Every line from the one containing "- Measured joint" through the end of the data is to be copied exactly, and nothing outside that range.
------------------------------------------------
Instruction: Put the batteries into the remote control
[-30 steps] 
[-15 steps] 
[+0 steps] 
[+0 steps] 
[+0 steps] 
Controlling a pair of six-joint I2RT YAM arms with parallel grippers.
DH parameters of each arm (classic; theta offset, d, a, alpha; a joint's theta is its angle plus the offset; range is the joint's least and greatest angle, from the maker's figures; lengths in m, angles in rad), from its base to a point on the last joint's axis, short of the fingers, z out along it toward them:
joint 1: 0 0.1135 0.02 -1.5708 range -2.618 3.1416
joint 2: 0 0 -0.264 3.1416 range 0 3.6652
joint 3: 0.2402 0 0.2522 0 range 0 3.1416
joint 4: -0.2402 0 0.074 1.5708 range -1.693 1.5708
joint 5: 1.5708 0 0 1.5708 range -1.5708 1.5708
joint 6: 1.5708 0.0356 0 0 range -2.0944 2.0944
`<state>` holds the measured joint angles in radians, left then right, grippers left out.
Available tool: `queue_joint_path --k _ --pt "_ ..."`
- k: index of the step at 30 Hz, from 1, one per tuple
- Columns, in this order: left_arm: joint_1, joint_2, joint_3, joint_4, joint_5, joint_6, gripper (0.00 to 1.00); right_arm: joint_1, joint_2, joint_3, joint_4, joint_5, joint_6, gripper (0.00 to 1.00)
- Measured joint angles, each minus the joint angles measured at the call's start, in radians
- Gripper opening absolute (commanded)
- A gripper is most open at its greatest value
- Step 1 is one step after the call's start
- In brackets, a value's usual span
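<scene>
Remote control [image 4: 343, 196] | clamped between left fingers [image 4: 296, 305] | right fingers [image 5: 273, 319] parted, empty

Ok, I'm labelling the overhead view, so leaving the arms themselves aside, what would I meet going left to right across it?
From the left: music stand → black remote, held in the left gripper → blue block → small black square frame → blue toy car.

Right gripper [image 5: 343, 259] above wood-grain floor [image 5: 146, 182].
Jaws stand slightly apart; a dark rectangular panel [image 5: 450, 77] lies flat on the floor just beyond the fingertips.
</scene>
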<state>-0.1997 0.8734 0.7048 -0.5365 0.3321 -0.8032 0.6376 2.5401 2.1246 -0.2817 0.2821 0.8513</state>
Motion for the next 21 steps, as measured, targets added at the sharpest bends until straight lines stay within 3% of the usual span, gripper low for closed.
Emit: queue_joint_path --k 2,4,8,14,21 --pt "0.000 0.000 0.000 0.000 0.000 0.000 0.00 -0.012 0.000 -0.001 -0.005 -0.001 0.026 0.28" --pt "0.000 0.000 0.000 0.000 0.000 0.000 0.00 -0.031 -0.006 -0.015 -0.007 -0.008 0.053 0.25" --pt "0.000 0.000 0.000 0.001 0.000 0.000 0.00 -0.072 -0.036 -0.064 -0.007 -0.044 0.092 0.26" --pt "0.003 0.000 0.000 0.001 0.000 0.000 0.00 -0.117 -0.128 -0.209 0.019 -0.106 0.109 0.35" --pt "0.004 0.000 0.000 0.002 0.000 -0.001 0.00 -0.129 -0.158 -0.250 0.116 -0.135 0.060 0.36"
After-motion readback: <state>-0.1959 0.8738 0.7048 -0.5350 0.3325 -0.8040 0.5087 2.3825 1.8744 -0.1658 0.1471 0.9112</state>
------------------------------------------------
--- SOLUTION ---
- Measured joint angles, each minus the joint angles measured at the call's start, in radians
- Gripper opening absolute (commanded)
- A gripper is most open at its greatest value
- Step 1 is one step after the call's start
- In brackets, a value's usual span
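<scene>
Remote control [image 4: 343, 196] | clamped between left fingers [image 4: 296, 305] | right fingers [image 5: 273, 319] parted, empty

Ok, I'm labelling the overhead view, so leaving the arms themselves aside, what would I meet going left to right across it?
From the left: music stand → black remote, held in the left gripper → blue block → small black square frame → blue toy car.

Right gripper [image 5: 343, 259] above wood-grain floor [image 5: 146, 182].
Jaws stand slightly apart; a dark rectangular panel [image 5: 450, 77] lies flat on the floor just beyond the fingertips.
</scene>
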<state>-0.1997 0.8734 0.7048 -0.5365 0.3321 -0.8032 0.6376 2.5401 2.1246 -0.2817 0.2821 0.8513</state>
Motion for the next 21 steps, as measured, targets added at the sharpest bends until straight lines stay within 3% of the usual span, gripper low for closed.
Emit: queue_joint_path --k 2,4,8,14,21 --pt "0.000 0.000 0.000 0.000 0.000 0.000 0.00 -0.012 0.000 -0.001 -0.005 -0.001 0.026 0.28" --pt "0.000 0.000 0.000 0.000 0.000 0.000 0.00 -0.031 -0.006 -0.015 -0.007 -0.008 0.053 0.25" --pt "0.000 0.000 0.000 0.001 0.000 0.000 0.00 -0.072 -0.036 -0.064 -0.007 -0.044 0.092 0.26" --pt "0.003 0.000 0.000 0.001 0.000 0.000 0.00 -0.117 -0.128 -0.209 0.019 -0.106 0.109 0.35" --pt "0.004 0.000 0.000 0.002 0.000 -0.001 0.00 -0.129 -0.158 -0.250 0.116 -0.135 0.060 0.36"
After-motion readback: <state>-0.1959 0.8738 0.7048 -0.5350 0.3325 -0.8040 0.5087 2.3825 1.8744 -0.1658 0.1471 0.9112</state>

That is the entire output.